Set down exactly the lines below between the line holding "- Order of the" and the line holding "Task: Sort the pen", inclusive; no other line belongs in the answer.

[Data items]

****

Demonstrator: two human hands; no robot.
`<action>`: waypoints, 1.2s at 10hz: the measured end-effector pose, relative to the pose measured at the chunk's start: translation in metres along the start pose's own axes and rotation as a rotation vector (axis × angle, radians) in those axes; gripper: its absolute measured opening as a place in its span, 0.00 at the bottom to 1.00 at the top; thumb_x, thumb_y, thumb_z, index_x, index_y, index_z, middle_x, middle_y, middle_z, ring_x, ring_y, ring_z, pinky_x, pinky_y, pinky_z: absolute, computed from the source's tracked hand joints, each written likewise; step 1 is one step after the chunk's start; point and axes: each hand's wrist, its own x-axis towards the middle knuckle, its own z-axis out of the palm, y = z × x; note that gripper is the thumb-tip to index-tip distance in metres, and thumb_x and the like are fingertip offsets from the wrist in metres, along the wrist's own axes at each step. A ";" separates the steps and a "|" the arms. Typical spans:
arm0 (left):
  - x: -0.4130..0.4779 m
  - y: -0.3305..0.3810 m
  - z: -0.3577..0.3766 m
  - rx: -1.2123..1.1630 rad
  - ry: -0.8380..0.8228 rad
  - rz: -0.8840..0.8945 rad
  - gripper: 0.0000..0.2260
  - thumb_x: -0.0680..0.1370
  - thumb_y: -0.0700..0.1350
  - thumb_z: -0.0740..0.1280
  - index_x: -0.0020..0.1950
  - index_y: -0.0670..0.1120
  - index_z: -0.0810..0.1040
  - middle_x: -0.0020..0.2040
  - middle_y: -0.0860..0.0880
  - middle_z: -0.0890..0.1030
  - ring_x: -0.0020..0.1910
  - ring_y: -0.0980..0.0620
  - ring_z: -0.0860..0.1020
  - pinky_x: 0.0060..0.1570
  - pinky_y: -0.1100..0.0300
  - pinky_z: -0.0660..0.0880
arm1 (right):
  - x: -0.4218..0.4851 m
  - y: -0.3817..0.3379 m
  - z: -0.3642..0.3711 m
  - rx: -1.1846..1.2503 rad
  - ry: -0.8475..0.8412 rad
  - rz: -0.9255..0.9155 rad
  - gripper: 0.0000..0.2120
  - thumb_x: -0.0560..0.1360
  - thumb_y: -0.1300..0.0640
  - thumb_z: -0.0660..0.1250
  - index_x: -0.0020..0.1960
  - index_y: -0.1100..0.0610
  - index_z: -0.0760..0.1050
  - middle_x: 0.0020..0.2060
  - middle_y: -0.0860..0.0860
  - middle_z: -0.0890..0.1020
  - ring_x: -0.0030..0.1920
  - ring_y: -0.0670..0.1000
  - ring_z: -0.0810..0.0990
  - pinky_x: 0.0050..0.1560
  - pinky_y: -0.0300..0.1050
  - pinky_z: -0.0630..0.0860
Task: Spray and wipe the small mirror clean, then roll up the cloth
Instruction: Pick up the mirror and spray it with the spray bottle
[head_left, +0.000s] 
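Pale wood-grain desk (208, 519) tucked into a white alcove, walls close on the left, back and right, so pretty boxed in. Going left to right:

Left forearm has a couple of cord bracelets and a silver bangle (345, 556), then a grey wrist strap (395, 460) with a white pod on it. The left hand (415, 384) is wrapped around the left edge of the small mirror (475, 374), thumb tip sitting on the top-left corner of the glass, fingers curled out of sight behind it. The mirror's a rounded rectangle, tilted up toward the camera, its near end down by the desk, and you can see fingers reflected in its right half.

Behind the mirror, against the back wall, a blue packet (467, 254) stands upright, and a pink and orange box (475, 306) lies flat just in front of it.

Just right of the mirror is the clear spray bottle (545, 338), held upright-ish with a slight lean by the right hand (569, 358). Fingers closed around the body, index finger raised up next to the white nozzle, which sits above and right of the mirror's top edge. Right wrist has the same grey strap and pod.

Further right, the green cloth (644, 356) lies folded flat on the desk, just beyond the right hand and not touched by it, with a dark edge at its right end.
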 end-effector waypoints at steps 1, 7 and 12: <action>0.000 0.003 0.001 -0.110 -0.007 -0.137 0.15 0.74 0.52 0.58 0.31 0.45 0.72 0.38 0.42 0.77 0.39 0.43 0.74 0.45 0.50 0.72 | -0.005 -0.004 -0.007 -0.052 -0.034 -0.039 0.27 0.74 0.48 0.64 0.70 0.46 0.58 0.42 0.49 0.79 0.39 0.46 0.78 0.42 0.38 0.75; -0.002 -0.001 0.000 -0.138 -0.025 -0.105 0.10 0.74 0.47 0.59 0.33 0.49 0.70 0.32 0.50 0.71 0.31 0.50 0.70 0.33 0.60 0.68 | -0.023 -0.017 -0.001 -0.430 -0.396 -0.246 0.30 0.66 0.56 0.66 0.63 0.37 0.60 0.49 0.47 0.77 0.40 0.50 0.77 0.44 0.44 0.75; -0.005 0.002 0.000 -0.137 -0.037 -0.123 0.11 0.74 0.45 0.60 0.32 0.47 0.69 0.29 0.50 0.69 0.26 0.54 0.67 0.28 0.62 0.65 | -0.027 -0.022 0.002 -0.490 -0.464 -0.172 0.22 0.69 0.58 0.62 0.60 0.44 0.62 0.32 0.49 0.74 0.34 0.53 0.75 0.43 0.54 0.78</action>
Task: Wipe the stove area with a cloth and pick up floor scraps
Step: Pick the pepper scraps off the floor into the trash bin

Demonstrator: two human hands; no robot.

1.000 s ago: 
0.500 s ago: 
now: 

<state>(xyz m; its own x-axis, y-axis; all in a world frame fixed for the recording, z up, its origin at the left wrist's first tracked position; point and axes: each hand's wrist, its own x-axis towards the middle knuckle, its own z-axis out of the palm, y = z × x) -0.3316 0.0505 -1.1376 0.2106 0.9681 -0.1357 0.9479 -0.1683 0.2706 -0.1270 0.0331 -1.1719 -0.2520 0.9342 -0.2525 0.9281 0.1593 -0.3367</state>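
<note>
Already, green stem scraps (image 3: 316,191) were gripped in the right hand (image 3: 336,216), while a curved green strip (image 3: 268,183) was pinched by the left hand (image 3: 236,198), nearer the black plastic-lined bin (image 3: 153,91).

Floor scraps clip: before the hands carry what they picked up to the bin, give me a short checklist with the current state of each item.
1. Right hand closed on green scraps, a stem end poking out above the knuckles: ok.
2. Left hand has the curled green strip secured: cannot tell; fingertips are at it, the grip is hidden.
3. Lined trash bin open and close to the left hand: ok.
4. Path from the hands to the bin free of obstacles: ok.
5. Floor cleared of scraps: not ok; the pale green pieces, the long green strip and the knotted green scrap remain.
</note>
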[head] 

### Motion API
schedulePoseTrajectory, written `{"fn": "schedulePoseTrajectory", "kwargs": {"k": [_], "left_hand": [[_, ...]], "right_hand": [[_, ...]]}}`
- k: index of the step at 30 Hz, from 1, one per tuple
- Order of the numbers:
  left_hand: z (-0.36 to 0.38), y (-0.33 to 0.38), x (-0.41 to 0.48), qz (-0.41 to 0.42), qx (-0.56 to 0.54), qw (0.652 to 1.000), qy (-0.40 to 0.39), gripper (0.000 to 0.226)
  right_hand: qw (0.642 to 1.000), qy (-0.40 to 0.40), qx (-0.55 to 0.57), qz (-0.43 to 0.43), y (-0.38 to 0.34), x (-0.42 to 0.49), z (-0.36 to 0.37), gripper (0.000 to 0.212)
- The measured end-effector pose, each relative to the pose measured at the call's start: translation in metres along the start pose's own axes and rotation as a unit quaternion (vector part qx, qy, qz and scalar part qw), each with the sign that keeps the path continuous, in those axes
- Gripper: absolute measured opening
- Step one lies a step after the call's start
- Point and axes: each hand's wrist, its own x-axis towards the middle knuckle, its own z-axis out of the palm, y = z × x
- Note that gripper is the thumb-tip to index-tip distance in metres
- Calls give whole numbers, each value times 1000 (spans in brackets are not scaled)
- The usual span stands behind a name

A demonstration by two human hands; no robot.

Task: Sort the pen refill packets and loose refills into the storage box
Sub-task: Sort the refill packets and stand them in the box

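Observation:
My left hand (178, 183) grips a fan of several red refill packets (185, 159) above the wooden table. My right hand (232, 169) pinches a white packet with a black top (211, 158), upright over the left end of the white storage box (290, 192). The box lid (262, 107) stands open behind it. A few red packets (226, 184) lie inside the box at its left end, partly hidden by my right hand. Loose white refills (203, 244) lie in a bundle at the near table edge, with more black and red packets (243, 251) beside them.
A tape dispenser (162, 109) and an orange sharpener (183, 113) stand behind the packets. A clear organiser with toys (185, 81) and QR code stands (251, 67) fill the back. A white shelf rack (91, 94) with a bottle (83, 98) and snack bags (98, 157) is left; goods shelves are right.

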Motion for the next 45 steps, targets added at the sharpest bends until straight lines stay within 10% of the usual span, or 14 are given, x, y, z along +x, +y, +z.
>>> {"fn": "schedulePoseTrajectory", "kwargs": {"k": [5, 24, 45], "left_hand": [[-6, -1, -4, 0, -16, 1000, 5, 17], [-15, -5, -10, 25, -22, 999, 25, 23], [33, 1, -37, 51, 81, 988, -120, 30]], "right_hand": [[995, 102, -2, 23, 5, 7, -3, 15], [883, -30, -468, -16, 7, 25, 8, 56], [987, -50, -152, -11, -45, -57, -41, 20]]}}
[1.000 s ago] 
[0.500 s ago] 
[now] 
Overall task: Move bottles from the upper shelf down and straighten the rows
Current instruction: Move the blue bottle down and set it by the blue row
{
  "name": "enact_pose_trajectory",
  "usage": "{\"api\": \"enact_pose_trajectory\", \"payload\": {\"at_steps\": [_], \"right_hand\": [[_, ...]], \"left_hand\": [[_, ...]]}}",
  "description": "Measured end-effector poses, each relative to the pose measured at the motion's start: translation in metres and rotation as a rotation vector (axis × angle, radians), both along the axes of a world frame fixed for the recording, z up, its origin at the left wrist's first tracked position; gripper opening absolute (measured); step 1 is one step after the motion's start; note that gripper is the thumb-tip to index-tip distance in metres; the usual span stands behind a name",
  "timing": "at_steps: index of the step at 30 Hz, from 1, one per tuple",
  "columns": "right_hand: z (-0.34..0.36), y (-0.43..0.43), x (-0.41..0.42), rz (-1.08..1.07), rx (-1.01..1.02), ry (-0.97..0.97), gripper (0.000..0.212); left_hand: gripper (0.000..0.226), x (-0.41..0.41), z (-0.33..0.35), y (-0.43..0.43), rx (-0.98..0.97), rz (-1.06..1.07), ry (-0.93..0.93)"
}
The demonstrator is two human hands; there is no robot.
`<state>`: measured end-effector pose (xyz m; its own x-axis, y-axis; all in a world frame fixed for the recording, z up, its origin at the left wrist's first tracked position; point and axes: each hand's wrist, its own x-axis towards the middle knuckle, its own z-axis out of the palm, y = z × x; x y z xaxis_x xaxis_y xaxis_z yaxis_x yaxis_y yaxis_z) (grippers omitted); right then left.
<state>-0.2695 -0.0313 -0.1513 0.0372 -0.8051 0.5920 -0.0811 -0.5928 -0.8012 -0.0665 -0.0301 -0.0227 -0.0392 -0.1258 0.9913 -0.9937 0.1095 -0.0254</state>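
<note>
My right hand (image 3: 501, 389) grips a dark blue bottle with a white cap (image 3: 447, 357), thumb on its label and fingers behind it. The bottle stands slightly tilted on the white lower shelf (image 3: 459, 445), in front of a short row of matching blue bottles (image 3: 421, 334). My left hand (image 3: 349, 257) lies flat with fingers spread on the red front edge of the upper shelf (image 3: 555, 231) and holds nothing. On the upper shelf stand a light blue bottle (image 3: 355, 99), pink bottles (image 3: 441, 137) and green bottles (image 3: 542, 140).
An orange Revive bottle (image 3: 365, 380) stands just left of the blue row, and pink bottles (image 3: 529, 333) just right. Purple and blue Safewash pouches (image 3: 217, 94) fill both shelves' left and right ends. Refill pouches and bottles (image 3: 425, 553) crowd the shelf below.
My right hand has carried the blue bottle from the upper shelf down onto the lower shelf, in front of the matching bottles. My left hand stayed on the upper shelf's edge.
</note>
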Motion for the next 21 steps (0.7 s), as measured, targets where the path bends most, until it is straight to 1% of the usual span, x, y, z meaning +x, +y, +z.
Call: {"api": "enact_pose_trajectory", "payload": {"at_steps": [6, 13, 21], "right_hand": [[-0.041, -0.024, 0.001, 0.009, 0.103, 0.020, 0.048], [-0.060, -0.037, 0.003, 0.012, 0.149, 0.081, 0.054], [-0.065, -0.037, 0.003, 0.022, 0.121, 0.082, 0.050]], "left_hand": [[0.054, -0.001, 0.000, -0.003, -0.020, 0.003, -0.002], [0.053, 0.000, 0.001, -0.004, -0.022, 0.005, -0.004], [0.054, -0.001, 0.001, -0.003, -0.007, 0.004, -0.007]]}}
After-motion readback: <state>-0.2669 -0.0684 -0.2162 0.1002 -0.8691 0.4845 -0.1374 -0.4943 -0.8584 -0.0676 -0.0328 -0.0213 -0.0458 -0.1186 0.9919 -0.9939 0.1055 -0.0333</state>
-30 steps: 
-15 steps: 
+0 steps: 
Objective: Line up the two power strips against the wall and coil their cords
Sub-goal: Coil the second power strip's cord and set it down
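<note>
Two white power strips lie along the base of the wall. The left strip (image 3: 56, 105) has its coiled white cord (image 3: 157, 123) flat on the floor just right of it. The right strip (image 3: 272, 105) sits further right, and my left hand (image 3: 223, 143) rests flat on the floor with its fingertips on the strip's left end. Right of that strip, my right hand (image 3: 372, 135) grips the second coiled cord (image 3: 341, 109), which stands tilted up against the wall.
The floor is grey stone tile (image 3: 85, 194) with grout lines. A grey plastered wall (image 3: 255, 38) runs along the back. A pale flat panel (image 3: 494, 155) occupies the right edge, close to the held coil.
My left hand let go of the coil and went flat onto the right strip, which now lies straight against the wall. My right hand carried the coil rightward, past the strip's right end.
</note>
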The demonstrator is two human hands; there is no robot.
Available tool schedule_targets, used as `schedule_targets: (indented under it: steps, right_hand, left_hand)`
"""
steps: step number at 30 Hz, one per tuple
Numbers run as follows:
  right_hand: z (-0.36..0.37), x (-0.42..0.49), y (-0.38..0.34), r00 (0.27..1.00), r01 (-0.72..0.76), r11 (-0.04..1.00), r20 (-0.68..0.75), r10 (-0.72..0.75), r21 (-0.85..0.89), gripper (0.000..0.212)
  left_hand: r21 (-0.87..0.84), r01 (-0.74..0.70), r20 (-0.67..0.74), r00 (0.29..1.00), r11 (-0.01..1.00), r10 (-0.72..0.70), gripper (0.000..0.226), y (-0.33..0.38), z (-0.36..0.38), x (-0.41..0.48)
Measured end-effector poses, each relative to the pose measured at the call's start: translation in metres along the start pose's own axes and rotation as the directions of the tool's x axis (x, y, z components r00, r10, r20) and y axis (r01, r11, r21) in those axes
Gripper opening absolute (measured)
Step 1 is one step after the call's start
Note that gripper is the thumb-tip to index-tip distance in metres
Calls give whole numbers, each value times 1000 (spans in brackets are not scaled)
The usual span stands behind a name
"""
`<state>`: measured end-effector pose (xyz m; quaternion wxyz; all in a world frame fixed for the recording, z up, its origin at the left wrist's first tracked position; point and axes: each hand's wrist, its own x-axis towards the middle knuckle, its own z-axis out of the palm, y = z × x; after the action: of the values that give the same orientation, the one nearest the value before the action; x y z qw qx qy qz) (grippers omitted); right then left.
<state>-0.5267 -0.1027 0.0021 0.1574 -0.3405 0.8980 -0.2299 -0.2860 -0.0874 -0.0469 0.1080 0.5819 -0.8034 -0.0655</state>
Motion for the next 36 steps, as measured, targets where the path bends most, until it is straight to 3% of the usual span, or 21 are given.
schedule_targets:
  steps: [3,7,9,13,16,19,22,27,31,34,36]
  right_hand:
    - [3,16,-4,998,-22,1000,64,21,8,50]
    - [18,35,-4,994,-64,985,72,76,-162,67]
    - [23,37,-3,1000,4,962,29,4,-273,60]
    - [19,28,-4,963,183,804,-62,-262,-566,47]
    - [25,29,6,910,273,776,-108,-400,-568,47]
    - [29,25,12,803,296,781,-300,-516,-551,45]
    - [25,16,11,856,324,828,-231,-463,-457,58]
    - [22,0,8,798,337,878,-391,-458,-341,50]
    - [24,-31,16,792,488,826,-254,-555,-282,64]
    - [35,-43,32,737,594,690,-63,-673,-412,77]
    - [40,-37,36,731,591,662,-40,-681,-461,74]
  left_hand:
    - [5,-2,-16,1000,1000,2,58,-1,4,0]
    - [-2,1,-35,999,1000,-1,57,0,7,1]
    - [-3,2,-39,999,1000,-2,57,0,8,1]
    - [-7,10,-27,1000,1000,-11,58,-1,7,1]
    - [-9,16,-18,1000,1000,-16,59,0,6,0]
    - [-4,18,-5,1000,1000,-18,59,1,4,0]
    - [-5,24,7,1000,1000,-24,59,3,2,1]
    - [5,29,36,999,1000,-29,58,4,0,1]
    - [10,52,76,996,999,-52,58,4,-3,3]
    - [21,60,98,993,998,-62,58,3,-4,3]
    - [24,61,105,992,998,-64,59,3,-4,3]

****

**RESULT FOR THIS EXERCISE:**
- Order of the numbers:
  left_hand: z (-0.36 to 0.38), y (-0.33 to 0.38), x (-0.41 to 0.48), qz (-0.41 to 0.42), qx (-0.56 to 0.54), qw (0.652 to 1.000), qy (-0.40 to 0.39), gripper (0.000 to 0.226)
  right_hand: qw (0.642 to 1.000), qy (-0.40 to 0.40), qx (-0.55 to 0.57), qz (-0.43 to 0.43), y (-0.38 to 0.34), x (-0.42 to 0.49), z (-0.36 to 0.37), gripper (0.000 to 0.212)
- The measured end-effector pose, each relative to the pose measured at the call's start: translation in metres along the start pose's own axes and rotation as a unit quaternion (vector part qx, qy, qz and scalar part qw), each with the sign that keeps the path continuous, in those axes
- Gripper: absolute measured opening
- Step one lies a step after the call's start
- Point and axes: each hand's wrist, its own x-axis towards the middle knuckle, its own z-axis out of the palm, y = z × x
- Note that gripper is the thumb-tip to index-tip distance in metres
- Calls give whole numbers, each value times 1000 (spans in brackets are not scaled)
- The usual span stands behind a name

A demonstration by two human hands; no robot.

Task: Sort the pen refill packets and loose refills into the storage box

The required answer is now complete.